▼

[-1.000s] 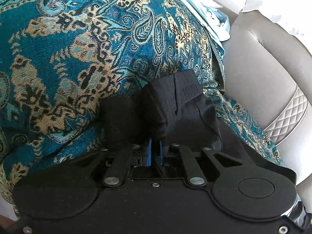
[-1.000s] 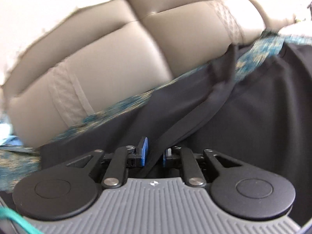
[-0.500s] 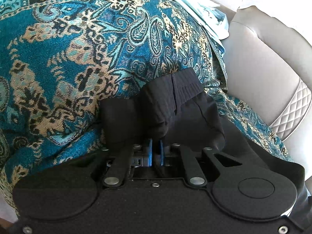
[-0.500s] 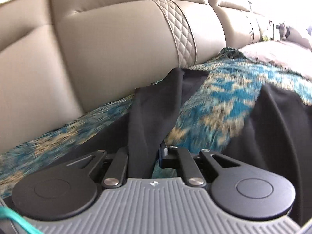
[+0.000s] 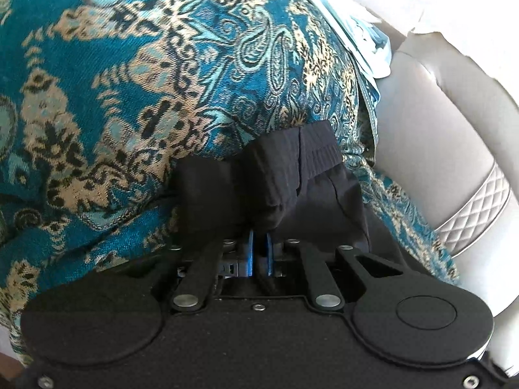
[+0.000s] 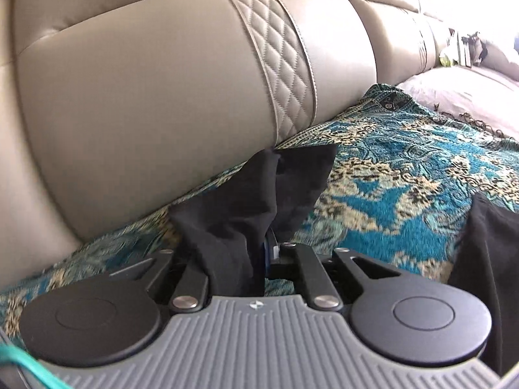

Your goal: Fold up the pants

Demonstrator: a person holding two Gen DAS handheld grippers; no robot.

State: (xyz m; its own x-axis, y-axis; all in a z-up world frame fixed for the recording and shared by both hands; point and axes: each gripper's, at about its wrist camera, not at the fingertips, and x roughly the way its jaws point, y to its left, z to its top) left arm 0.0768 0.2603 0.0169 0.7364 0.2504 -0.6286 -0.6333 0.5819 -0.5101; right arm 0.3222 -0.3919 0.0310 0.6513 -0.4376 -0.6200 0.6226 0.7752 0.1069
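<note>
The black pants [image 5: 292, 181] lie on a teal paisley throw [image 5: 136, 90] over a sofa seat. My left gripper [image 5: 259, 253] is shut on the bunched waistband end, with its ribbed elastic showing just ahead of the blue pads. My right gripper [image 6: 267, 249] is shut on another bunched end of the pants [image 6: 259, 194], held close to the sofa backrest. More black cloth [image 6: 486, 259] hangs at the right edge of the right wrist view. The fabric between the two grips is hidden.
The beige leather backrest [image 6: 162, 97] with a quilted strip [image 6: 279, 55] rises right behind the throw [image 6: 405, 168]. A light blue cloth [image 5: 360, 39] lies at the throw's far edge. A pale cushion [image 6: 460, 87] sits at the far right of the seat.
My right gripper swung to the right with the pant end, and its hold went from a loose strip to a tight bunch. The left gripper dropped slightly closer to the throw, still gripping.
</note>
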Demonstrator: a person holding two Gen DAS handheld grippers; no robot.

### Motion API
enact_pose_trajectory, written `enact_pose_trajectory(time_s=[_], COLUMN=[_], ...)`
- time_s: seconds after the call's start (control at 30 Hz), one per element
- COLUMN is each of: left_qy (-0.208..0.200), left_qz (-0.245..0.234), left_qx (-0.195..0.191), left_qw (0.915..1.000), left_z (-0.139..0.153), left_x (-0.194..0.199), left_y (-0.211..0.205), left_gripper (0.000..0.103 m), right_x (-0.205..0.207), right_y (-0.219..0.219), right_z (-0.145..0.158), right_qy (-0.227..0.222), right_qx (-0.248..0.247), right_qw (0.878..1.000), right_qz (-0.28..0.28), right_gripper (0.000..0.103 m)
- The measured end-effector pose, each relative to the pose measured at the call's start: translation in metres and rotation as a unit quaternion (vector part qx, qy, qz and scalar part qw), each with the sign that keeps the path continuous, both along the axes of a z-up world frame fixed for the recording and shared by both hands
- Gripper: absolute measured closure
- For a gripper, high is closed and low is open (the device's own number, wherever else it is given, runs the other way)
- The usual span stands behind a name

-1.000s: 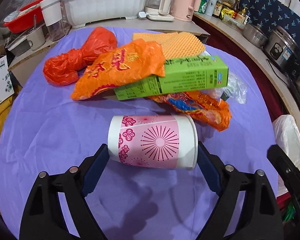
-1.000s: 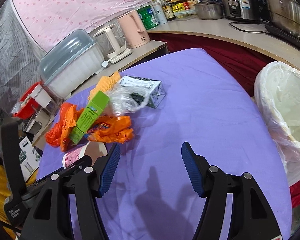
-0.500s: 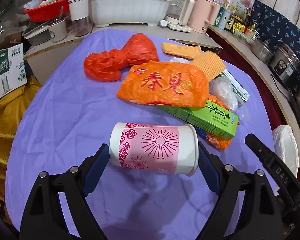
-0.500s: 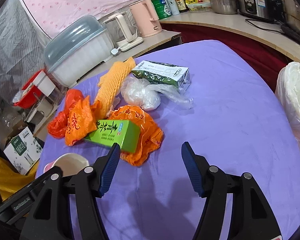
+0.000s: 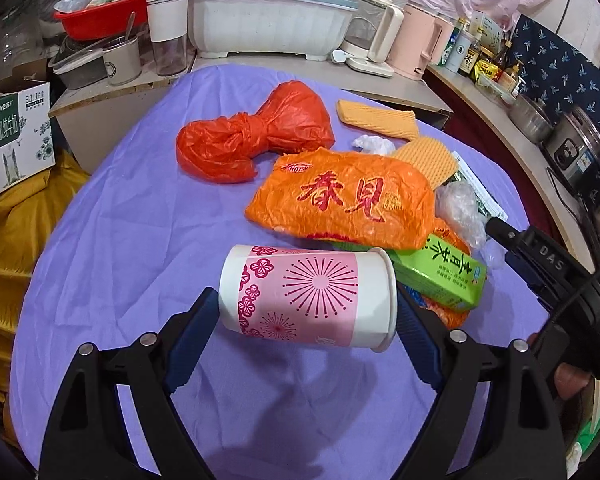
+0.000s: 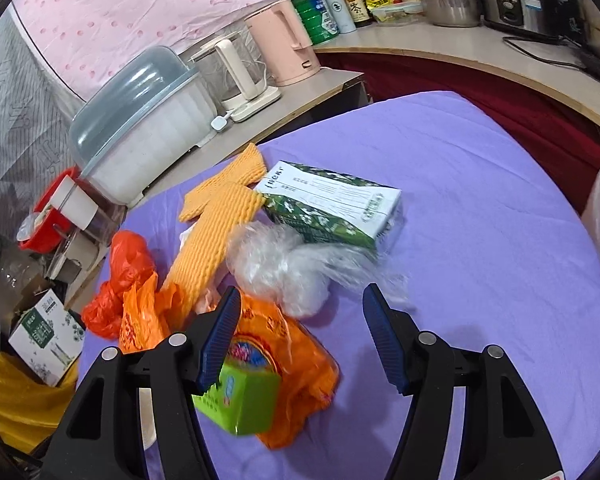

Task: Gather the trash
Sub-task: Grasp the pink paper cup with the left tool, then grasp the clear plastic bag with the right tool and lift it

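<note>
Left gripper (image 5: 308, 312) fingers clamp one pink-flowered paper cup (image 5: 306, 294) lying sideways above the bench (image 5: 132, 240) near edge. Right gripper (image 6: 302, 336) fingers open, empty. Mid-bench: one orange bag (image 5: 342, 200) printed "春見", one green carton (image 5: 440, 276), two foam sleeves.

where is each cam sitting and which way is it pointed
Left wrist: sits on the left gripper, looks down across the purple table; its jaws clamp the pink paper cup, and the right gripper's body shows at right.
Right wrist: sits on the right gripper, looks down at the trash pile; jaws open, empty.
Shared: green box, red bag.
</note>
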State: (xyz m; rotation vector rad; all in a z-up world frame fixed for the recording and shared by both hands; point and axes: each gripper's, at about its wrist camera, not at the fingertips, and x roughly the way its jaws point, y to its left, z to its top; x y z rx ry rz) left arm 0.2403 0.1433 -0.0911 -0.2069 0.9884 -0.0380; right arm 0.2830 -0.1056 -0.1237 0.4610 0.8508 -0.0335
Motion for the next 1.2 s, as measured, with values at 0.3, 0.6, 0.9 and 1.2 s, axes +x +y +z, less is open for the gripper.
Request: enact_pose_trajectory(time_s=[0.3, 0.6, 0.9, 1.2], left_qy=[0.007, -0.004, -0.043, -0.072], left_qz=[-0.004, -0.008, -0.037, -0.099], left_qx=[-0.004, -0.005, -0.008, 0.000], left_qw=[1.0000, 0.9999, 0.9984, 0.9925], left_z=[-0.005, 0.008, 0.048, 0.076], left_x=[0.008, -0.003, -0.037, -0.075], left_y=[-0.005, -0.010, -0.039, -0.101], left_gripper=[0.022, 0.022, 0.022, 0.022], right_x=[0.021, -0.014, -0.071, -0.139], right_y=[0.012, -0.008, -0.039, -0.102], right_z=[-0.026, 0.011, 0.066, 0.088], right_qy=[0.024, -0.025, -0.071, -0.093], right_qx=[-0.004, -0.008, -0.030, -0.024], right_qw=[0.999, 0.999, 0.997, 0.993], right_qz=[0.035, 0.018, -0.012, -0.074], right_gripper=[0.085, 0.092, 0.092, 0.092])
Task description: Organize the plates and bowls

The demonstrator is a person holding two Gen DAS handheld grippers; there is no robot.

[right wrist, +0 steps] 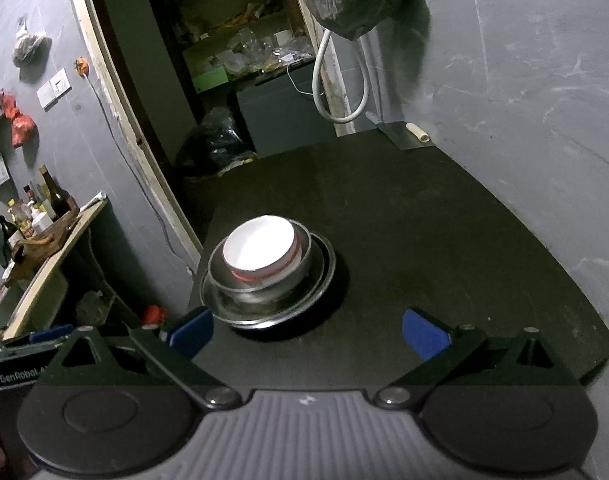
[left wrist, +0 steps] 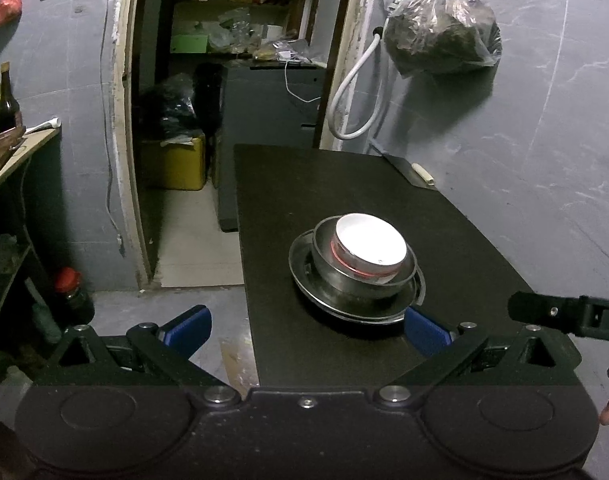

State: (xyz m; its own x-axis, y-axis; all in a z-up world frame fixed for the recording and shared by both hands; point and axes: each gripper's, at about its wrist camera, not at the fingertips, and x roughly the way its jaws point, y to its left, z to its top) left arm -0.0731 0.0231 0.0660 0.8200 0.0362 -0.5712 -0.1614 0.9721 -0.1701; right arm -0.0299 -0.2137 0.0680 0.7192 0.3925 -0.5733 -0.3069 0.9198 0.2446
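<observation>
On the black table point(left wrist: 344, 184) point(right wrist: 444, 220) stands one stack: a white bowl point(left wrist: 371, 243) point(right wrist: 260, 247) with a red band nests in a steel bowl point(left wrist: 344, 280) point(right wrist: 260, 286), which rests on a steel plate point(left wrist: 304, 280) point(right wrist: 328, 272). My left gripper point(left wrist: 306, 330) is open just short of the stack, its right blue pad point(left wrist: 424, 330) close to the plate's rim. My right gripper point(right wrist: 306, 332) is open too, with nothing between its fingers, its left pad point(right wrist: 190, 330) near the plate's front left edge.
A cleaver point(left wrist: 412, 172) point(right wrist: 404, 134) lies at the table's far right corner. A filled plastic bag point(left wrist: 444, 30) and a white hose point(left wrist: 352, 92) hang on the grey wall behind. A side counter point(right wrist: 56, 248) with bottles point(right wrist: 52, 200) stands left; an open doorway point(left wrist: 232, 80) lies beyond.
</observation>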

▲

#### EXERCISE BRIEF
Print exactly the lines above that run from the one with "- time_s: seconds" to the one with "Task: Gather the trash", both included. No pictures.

#### WRITTEN REPLY
- time_s: seconds after the call's start (control at 30 Hz), one per element
- COLUMN is each of: left_qy (-0.208..0.200), left_qz (-0.245..0.234), left_qx (-0.195..0.191), left_qw (0.915..1.000), left_z (-0.139..0.153), left_x (-0.194..0.199), left_y (-0.211..0.205), left_gripper (0.000..0.103 m), right_x (-0.205..0.207), right_y (-0.219..0.219), right_z (-0.145..0.158), right_qy (-0.227..0.222), right_qx (-0.248..0.247), right_qw (0.878..1.000), right_qz (-0.28..0.28), right_gripper (0.000..0.103 m)
- The measured end-effector pose, each relative to the pose measured at the call's start: translation in metres and rotation as a unit quaternion (vector part qx, qy, qz and scalar part qw), each with the sign that keeps the path continuous, both along the axes of a z-up world frame fixed for the recording and shared by both hands
- Gripper: absolute measured closure
- For a gripper, high is closed and low is open (the device's own number, wherever else it is given, runs the other way)
- The usual span stands behind a name

-1.000s: 
-1.000s: 
-0.500s: 
-0.500s: 
+0.000s: 
+0.000s: 

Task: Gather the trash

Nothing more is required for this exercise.